Substituting the values we have,

  $-120=-\frac{1080q_0*143.6*210*\left|{10}^3\right|}{210*\left|{10}^3\right|*10474432+11*\left|{10}^3\right|*186562133}\to (2)$

  $q_0=15666N/m$

As the top layer of the steel is compressive the negative sign is given in the equation (2)

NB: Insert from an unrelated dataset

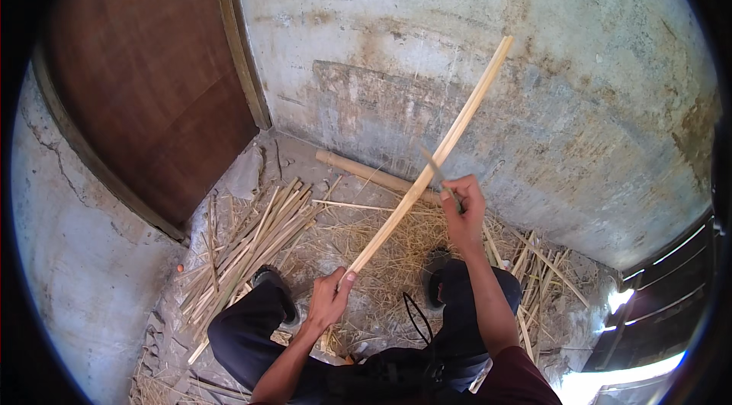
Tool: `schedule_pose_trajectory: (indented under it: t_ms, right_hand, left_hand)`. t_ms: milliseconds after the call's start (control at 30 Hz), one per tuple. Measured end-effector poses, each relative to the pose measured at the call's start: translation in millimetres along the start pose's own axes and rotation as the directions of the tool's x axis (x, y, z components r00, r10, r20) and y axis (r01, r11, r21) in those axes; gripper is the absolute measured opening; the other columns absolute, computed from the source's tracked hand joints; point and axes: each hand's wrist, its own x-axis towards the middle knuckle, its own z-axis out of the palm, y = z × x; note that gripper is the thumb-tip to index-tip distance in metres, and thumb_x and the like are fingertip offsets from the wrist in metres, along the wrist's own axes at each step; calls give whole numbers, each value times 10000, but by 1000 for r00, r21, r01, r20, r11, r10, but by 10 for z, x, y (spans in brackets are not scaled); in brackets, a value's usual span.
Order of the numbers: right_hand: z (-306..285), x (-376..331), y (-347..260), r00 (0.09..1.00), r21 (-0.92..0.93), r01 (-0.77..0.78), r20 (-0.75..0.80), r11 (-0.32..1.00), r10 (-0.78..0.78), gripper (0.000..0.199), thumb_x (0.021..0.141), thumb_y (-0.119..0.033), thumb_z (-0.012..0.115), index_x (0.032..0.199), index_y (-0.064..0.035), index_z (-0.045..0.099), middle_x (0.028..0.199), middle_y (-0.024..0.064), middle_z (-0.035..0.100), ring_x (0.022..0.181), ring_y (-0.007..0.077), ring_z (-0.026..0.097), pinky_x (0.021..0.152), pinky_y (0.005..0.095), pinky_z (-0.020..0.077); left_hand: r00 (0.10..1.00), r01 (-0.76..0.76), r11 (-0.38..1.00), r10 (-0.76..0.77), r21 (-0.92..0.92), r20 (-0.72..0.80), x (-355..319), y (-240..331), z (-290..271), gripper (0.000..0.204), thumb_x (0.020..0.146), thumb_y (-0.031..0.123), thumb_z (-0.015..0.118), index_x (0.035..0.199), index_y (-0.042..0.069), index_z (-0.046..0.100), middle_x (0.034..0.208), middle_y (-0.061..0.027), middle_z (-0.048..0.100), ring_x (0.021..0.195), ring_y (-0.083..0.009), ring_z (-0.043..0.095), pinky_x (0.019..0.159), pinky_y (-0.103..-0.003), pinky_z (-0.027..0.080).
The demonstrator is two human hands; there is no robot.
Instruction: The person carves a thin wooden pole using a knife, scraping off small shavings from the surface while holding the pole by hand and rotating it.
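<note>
My left hand point(329, 300) grips the lower end of a long pale bamboo strip point(450, 138) that slants up to the right toward the wall. A small knife point(436, 168) is in my right hand point(462, 208), its blade resting against the strip about midway along it. Both hands are raised above my knees in dark trousers point(244, 332). Thin shavings point(389, 252) lie on the floor below the strip.
A pile of split bamboo strips point(252, 245) lies on the floor at left, more strips point(541, 268) at right. A thick round pole point(366, 170) rests along the concrete wall point(473, 31). A brown wooden door point(145, 77) stands at upper left.
</note>
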Motion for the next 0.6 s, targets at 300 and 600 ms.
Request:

The equation of the flexural stress at the maximum of the steel that has the bottom layer,

  ${\sigma }_{bs}=-\frac{M\left(-h_2\right)E_s}{E_s{I}_s+E_w{I}_w}$

  $\begin{array}{l}120=-\frac{1080q_0{E}_s}{E_s{I}_s+E_w{I}_w}\\ -120=-\frac{1080q_0*\left(-(280-143.6)\right)*210*\left|{10}^3\right|}{210*\left|{10}^3\right|*10474432+11*\left|{10}^3\right|*186562133}\to (3)\end{array}$

  $q_0=16493N/m$

The equation of the flexural stress at the maximum of the wood that has the top layer,

  ${\sigma }_{tw}=-\frac{M\left(h_1\right)E_w}{E_s{I}_s+E_w{I}_w}$

  $-7=-\frac{1080q_0*143.6*11*\left|{10}^3\right|}{210*\left|{10}^3\right|*10474432+11*\left|{10}^3\right|*186562133}\to (4)$

  $q_0=17446N/m$

The equation of the flexural stress at the maximum of the wood that has the bottom layer,

  ${\sigma }_{bw}=-\frac{M\left(-(280-h_1)\right)E_w}{E_s{I}_s+E_w{I}_w}$

  $7=-\frac{1080q_0*\left(-(280-143.6)\right)*11*\left|{10}^3\right|}{210*\left|{10}^3\right|*10474432+11*\left|{10}^3\right|*186562133}\to (5)$

  $q_0=18367N/m$

The load with the lowest magnitude is selected from the equations (2), (3), (4), (5)

  $q_0=15666N/m\approx 15.6kN/m$

Conclusion:

Thus, the peak maximum load intensity is calculated by substituting section areas in equation 1.